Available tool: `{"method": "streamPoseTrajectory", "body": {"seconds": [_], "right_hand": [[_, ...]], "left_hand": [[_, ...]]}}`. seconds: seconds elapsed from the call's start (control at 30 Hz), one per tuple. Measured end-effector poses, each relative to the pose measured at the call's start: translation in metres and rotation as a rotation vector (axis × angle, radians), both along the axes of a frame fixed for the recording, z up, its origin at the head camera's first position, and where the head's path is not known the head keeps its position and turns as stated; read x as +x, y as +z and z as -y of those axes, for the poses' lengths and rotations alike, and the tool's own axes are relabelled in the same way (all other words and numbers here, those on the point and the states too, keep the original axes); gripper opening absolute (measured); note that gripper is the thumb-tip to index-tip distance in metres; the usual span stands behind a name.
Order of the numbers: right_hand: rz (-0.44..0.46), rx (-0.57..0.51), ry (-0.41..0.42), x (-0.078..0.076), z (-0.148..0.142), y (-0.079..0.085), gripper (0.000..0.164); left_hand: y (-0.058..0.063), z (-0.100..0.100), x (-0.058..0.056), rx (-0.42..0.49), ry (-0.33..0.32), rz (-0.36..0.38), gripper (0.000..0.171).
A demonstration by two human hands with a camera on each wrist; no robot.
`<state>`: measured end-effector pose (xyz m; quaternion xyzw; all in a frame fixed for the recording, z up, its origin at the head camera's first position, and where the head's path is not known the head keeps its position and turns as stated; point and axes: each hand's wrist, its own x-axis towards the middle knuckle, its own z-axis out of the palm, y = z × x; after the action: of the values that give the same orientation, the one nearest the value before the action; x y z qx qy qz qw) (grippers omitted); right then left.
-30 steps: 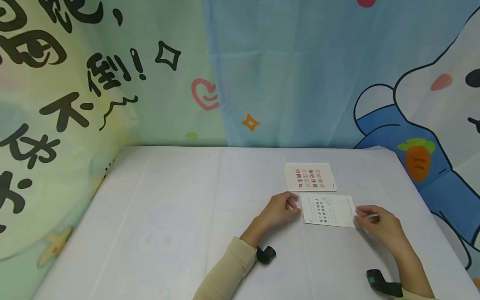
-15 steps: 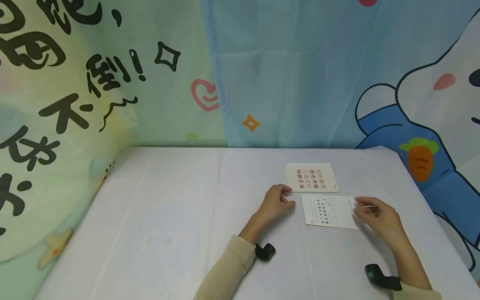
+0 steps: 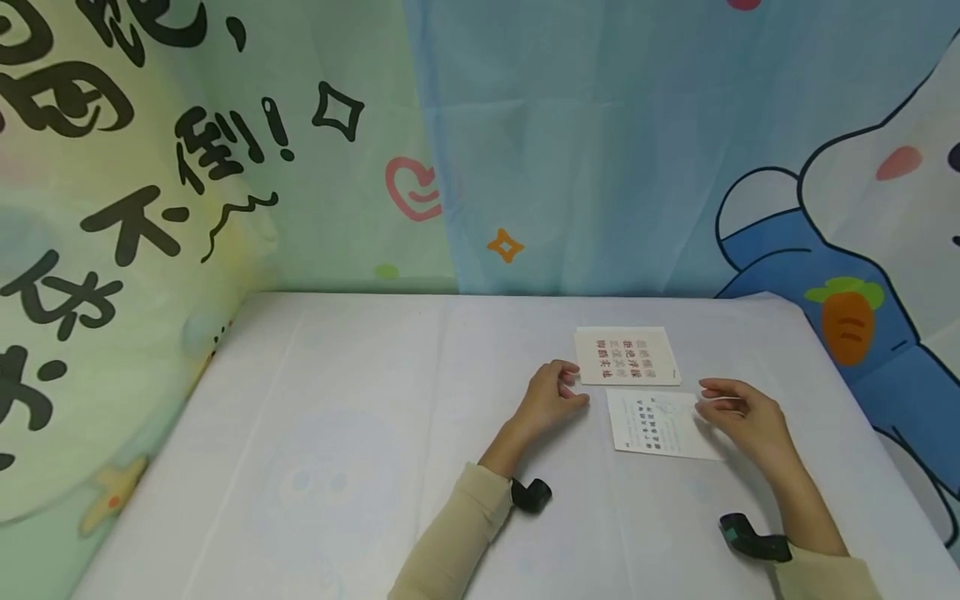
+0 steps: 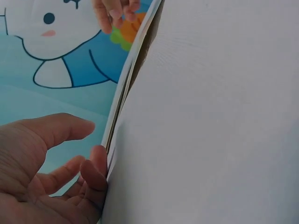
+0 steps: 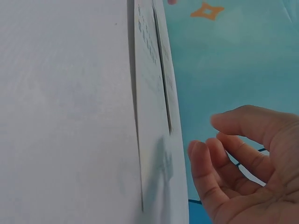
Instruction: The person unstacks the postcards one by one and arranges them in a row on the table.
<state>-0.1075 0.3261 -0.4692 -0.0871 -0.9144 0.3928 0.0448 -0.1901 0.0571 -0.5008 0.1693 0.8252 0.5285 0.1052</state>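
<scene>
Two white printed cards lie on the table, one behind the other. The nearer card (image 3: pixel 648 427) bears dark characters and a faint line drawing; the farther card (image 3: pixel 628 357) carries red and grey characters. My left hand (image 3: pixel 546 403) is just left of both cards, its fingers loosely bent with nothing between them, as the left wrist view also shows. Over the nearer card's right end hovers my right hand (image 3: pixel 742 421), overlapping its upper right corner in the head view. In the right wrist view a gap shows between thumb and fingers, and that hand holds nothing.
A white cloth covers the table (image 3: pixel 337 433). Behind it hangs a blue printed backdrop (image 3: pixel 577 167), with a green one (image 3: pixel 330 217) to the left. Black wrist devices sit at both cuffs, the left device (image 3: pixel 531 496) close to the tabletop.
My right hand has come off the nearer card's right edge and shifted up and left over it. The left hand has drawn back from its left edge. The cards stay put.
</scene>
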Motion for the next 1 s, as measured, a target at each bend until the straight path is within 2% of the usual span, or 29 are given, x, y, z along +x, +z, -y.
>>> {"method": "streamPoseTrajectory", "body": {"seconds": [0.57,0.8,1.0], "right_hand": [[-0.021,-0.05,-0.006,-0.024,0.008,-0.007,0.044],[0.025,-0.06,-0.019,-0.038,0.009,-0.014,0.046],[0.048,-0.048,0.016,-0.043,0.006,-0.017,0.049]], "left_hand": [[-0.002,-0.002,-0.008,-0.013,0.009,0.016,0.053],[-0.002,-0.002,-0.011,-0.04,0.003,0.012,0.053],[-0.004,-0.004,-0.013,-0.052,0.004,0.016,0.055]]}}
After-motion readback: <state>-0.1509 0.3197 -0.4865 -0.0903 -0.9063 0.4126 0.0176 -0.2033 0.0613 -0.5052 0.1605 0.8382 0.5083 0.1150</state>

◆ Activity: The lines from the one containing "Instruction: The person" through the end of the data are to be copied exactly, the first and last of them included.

◆ Output of the task:
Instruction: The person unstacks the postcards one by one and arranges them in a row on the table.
<state>-0.1075 0.3261 -0.4692 -0.0871 -0.9144 0.3928 0.0448 -0.1901 0.0571 -0.5008 0.1693 0.8252 0.5285 0.1052</state>
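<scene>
Two white printed cards lie on the table, one behind the other. The nearer card (image 3: pixel 648 427) bears dark characters and a faint line drawing; the farther card (image 3: pixel 628 357) carries red and grey characters. My left hand (image 3: pixel 546 403) is just left of both cards, its fingers loosely bent with nothing between them, as the left wrist view also shows. Over the nearer card's right end hovers my right hand (image 3: pixel 742 421), overlapping its upper right corner in the head view. In the right wrist view a gap shows between thumb and fingers, and that hand holds nothing.
A white cloth covers the table (image 3: pixel 337 433). Behind it hangs a blue printed backdrop (image 3: pixel 577 167), with a green one (image 3: pixel 330 217) to the left. Black wrist devices sit at both cuffs, the left device (image 3: pixel 531 496) close to the tabletop.
My right hand has come off the nearer card's right edge and shifted up and left over it. The left hand has drawn back from its left edge. The cards stay put.
</scene>
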Motion for the next 1 s, as measured, a target at each bend until the straight path is within 2% of the usual span, or 29 are given, x, y, z along +x, +z, -y.
>>> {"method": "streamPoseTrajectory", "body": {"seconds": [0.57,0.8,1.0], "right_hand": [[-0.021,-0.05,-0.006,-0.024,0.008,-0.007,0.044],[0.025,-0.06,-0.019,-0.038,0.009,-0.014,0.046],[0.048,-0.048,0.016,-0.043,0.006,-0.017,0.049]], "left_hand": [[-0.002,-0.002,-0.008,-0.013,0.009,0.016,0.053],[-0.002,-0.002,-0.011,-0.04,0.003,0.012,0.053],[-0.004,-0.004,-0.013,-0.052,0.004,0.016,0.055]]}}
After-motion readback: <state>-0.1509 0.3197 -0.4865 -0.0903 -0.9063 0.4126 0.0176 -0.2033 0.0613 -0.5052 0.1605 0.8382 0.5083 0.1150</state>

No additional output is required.